Un’usanza rituale del 1° maggio
All’epicentro, si trovano i partecipanti (i Maides), giovani completamente coperti di foglie e fiori, corone e nastri, che simboleggiano la stessa primavera.
La processione dei Maides è composta da 20 giovani con il travestimento tradizionale che seguono il mese di maggio decorato di fiori: parte dai vicoletti del borgo, accompagnata dalla musica di strumenti musicali (tamburo e zournas, uno strumento simile all’oboe) per raggiungere la piazza centrale di Makrinitsa, dove si svolge un antico rito che contiene elementi di un’antica tragedia. Dopo aver molestato una ragazza, uno dei giovani della processione “viene ucciso” da una figura che indossa la tradizionale “foustanella” (un gonnellino maschile a pieghe). Il gruppo dei giovani lascia fiori sul suo «corpo» danzando tutt’intorno. E allora, il “morto” resuscita e partecipa anche lui alla danza ed in questo modo la festa si culmina.
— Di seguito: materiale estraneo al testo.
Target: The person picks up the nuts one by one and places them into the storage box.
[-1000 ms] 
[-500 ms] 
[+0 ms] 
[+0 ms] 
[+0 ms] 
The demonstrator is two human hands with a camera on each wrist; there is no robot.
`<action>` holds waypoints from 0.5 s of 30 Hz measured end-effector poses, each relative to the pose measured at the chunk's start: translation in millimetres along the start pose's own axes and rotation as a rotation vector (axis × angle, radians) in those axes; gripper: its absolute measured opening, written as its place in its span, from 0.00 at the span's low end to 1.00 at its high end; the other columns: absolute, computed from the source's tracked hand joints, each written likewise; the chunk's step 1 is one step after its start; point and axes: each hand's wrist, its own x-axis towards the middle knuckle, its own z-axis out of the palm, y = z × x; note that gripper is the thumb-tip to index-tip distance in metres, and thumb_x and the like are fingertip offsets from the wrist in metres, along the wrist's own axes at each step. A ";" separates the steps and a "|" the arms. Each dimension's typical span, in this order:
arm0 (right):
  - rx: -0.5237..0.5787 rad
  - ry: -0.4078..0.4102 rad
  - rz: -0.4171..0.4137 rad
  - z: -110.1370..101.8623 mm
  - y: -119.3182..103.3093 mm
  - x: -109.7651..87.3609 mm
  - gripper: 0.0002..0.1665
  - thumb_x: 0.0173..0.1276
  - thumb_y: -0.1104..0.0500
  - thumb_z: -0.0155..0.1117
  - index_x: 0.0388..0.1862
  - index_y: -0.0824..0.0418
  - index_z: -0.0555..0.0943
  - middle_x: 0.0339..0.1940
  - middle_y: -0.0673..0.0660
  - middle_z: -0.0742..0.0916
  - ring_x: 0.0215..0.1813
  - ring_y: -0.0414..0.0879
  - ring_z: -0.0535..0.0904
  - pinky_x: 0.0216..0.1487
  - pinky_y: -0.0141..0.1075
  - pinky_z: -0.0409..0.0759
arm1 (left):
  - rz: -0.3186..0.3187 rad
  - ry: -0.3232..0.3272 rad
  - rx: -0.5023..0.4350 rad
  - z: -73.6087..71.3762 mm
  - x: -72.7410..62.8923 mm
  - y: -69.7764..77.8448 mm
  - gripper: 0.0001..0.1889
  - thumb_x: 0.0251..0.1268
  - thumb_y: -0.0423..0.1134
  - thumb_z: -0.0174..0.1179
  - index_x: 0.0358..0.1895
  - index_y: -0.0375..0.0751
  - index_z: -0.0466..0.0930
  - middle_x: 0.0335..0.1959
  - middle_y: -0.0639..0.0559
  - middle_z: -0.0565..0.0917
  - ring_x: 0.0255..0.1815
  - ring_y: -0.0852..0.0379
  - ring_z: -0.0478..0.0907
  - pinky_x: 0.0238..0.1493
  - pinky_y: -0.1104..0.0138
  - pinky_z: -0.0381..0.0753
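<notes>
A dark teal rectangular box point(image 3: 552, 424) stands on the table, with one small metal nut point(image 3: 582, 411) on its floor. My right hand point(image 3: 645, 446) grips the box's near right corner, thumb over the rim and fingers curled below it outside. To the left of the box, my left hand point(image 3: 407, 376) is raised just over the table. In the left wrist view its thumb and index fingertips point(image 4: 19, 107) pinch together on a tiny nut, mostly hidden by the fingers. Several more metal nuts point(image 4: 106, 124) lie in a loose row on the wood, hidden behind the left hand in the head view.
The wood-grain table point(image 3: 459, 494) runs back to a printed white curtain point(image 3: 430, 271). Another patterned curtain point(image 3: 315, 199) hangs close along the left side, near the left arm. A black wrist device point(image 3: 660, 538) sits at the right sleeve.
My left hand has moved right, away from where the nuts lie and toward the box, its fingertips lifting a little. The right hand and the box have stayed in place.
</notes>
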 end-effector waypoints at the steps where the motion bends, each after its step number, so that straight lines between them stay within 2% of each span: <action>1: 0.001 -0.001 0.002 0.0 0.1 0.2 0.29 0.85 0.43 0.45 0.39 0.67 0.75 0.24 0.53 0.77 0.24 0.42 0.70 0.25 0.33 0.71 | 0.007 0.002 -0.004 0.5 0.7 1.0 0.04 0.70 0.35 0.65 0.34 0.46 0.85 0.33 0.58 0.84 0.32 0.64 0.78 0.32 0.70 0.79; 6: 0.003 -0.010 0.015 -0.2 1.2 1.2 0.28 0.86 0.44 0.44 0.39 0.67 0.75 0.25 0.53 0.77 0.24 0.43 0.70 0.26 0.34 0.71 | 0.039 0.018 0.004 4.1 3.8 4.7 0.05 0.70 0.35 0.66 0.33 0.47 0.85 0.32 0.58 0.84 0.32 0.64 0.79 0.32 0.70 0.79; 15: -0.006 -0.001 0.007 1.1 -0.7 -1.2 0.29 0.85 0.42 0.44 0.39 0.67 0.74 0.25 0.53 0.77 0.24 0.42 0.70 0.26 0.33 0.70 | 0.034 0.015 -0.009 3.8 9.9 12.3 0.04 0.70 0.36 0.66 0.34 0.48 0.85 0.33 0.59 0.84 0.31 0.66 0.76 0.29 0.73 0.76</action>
Il paesaggio di Makrinitsa, con i suoi palazzi signorili in pietra, i platani ombrosi e la fantastica vista del golfo Pagasitikos, è lo sfondo perfetto per la rappresentazione di un’usanza che affascina e commuove. Makrinitsa è da visitare il 1° maggio per vivere da vicino un’esperienza che rinnova il legame dell’uomo con la natura e l’anima del luogo.